Appellant's second due process argument is that he was not given adequate time to prepare for his hearing because it was held the same day as the notification of dismissal. The conclusion that appellant lacked "sufficient clinical aptitude" was presumably based on factual evidence, derived perhaps from grades and narrative evaluations. Moreover, there appears a significant likelihood that the dismissal rested in part upon supposed "personality conflicts" which petitioner experienced in clinical settings. Petitioner should have been told before the hearing the factual basis upon which the Grades Committee reached its conclusion about his clinical competence. This would have allowed him reasonable time to prepare rebuttal and countervailing evidence.
As to the formality of the requisite hearing, the following remark seems pertinent: "We stop short, however, of requiring full trial-type procedures in such situations. A graduate or professional school is, after all, the best judge of its students' academic performance and their ability to master the required curriculum. The presence of attorneys or the imposition of rigid rules of cross-examination at a hearing for a student like Greenhill would serve no useful purpose, notwithstanding that the dismissal in question may be of permanent duration.

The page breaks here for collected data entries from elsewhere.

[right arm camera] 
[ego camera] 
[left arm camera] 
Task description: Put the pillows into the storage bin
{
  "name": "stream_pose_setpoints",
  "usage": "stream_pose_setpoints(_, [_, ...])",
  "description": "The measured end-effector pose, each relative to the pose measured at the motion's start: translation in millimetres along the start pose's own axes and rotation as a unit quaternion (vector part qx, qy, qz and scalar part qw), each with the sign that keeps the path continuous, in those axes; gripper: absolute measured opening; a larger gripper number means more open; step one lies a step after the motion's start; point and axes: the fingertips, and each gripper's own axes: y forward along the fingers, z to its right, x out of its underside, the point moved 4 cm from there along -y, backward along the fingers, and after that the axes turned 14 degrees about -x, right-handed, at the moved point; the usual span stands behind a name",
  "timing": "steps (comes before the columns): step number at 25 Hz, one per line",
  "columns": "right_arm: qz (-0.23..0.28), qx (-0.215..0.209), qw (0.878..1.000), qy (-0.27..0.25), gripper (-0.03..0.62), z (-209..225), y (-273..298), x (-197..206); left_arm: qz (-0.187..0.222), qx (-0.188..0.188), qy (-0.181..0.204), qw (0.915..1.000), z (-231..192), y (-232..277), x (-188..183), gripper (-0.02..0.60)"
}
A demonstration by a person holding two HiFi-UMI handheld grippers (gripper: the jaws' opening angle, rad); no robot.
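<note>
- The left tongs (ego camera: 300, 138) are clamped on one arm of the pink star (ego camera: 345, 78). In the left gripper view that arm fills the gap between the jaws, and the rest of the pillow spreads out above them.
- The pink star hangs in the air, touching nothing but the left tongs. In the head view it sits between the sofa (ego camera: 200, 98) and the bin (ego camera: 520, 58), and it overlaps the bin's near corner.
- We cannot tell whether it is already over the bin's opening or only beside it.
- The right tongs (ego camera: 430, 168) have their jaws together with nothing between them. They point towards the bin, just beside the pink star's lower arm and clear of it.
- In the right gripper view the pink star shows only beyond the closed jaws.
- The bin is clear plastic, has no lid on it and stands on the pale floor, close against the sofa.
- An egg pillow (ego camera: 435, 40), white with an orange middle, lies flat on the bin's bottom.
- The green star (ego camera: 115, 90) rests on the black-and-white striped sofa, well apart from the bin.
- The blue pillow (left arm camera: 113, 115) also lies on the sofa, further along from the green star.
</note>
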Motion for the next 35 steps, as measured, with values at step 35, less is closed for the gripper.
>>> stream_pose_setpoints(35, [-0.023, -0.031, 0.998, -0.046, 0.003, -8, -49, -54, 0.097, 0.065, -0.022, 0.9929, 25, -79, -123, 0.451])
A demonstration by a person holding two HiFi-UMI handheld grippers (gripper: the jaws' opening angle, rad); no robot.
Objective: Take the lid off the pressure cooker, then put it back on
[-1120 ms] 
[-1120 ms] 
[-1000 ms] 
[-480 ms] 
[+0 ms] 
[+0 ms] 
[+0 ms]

But an 'informal give-and-take' between the student and the administrative body dismissing him—and foreclosing his opportunity to gain admission at all comparable institutions—would not unduly burden the educational process and would, at least, give the student 'the opportunity to characterize his conduct and put it in what he deems the proper context.' Goss v. Lopez, supra, 419 U. S. at 584, 95 S. Ct. at 741." (Greenhill v Bailey, 519 F2d 5, 9, supra.)
It is clear that this is a subject in which we should not substitute our judgment for that of persons particularly equipped to make a judgment. We do not purport to do this when we conclude that equity will be served if petitioner is given a fair hearing. In the notice setting the date for such a hearing respondent is directed to afford appellant (1) detailed written statement of the evidence relied upon in concluding that he lacked clinical aptitude and (2) an opportunity for an informal hearing after reasonable time to prepare for it. After such a hearing the Medical College will be in a better position to make a judgment as to petitioner's right to continue to pursue his medical studies. If such an opportunity is granted, it will, of course, contain the specific conditions and terms of petitioner's readmission to the college.
The judgment should be reversed and petition granted to the extent that petitioner should have the hearing provided for herein. The matter should be remitted to the proper authorities at the Medical College for proceedings in accordance with this opinion.